Regardez d’abord autour de vous
À remarquer
- La plaque « Lebuh Armenian »
- Les façades des maisons de commerce
- Le croisement avec Lebuh Pantai
L’histoire du lieu
Au croisement avec Lebuh Pantai, les façades des maisons avec des locaux commerciaux se trouvent là où les navires approchaient du rivage : tout près, on déchargeait les marchandises, et l’on convenait dans les bureaux des traversées et des cargaisons entre l’Inde, Malacca et Batavia. Au début, on appelait la voie Malay Lane, d’après l’établissement voisin de Malais et de migrants venus de Sumatra. Plus tard, l’une des maisons à l’extrémité est devint l’adresse de marchands arrivés de Perse en passant par des villes de l’Inde ; ils possédaient des navires, vendaient des places sur les traversées et louaient leurs bateaux. C’est de cette maison que la rue reçut son nom actuel.
Aujourd’hui, sur cette courte rue, on photographie les peintures murales, on entre dans les cours de clan et on achète des souvenirs. Parmi tout cela, il n’y a pas d’Arméniens. Leur communauté a disparu de George Town, mais le nom est resté sur les plaques de rue.
Avant leur arrivée, on appelait la voie Malay Lane : un établissement de Malais et de personnes venues de Sumatra se trouvait à côté. Puis une « maison arménienne » apparut dans les documents. Un acte de vente de mille huit cent un la situe à l’extrémité est de la ruelle, au croisement avec Lebuh Pantai. Quelques années plus tard, un cartographe avait déjà inscrit « ruelle arménienne » sur la carte.

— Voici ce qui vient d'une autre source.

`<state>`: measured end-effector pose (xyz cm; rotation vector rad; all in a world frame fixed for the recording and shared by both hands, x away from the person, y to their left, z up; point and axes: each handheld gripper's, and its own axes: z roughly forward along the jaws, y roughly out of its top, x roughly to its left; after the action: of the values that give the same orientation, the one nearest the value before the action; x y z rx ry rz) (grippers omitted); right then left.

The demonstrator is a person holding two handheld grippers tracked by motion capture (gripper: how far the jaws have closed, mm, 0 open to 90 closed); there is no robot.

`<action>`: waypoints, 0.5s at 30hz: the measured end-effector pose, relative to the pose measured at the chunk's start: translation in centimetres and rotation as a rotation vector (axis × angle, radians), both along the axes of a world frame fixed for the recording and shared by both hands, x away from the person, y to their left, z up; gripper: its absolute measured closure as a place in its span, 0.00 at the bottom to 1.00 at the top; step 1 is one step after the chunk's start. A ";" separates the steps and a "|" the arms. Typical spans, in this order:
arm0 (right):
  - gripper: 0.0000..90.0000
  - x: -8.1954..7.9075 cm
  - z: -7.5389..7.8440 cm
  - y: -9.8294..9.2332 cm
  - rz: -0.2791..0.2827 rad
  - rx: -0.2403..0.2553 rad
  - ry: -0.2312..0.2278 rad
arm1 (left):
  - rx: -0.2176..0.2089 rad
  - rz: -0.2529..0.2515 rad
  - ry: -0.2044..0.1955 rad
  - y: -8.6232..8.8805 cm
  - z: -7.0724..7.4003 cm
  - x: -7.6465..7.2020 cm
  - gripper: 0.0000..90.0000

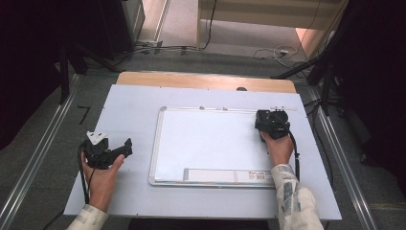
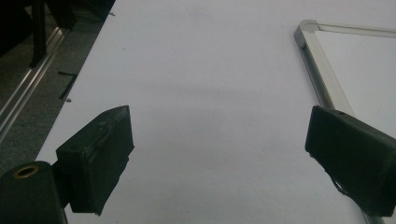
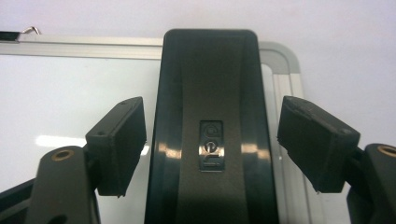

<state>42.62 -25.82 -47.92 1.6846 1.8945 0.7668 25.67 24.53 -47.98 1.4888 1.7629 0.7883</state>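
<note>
Whiteboard lies flat on the table, and the left gripper hovers spread wide beside its left edge. At its top right corner, the right gripper straddles a black eraser with jaws apart, pads clear of its sides.

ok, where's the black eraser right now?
The black eraser lies on the whiteboard at its far right corner, between the open jaws of the right gripper, with gaps on both sides in the right gripper view.
</note>
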 end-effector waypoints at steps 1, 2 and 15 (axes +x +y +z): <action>0.24 -0.2 0.2 -0.1 0.005 0.005 -0.008 | -0.002 0.002 -0.002 0.0 0.0 0.0 0.09; 0.24 -0.3 0.4 -0.1 0.010 0.009 -0.015 | -0.002 0.002 -0.002 0.0 0.0 0.0 0.09; 0.20 -3.5 2.8 -0.4 0.144 0.036 -0.111 | -0.004 0.003 -0.005 0.1 0.1 -0.1 0.09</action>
<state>39.10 -26.20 -45.17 1.5059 1.9509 0.9358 25.54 24.63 -47.85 1.4807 1.7619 0.7891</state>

Les propriétaires de la maison appartenaient à la diaspora commerçante arménienne. Ces personnes arrivaient principalement de Perse, en passant par des villes de l’Inde. Elles transportaient des marchandises et des passagers entre Calcutta, Malacca, Batavia et le nouveau port britannique de Penang. La maison se trouvait là où la ruelle débouchait sur Lebuh Pantai : les navires étaient déchargés au bord de l’eau, et les marchands tenaient des bureaux. L’adresse arménienne apparut précisément dans la partie commerçante de George Town.
L’un de ces marchands, Catchatoor Galstaun, gagnait sa vie dans le transport maritime. Il possédait plusieurs navires, vendait des places pour Calcutta, acceptait des cargaisons et louait ses bateaux. Au début des années mille huit cent vingt, Galstaun dirigea une tentative pour transformer une petite colonie de marchands en communauté permanente. Les Arméniens avaient besoin de leur propre prêtre et de leur propre église.
Il fallait sept mille dollars pour la construction. Quatre mille furent réunis par des dons, et la Compagnie britannique des Indes orientales en donna cinq cents de plus. Galstaun apporta les deux mille cinq cents qui manquaient et acheta un terrain sur Lebuh Bishop, la rue voisine. Il n’y eut jamais d’église arménienne sur Lebuh Armenian elle-même : le nom était apparu plus tôt, grâce aux marchands qui vivaient ici.
L’église arménienne Saint-Grégoire-l’Illuminateur fut consacrée en mille huit cent vingt-quatre. Immédiatement après sa consécration, Galstaun y épousa Varterny Carapiet. Le bâtiment était destiné aux baptêmes, aux mariages et aux funérailles des personnes qui comptaient rester à Penang avec leurs familles.
Cette attente ne se réalisa pas. Il n’y eut jamais plus de trente Arméniens vivant simultanément sur l’île. Lorsque Singapour devint le principal centre commercial de la région, les entrepreneurs s’y installèrent, et les paroissiens restants eurent du mal à entretenir un prêtre et un grand bâtiment. Les offices devinrent rares. Le dernier fut célébré en mille neuf cent six. Trois ans plus tard, des poutres pourries firent s’effondrer la balustrade et une partie des murs, après quoi l’église fut démontée.
À sa place, les Arméniens érigèrent un monument, mais lui aussi disparut ensuite. En mille neuf cent trente-sept, vingt sépultures furent transférées du cimetière de l’église au cimetière municipal de Western Road. On y transporta les restes de plusieurs générations de familles pour lesquelles Galstaun avait autrefois payé l’église.
Cette « maison arménienne » près du croisement avec Lebuh Pantai ne peut plus être identifiée de façon fiable parmi les constructions actuelles. Il reste ici la plaque « Lebuh Armenian » : l’adresse de la communauté dont la première construction durable se révéla être le nom de la rue.
Sur place
la rue est ouverte vingt-quatre heures sur vingt-quatre
Vérifié : date non indiquée. Vérifiez la source officielle avant votre visite.Écoutez au bord de la rue, sans bloquer les entrées des maisons et des boutiques.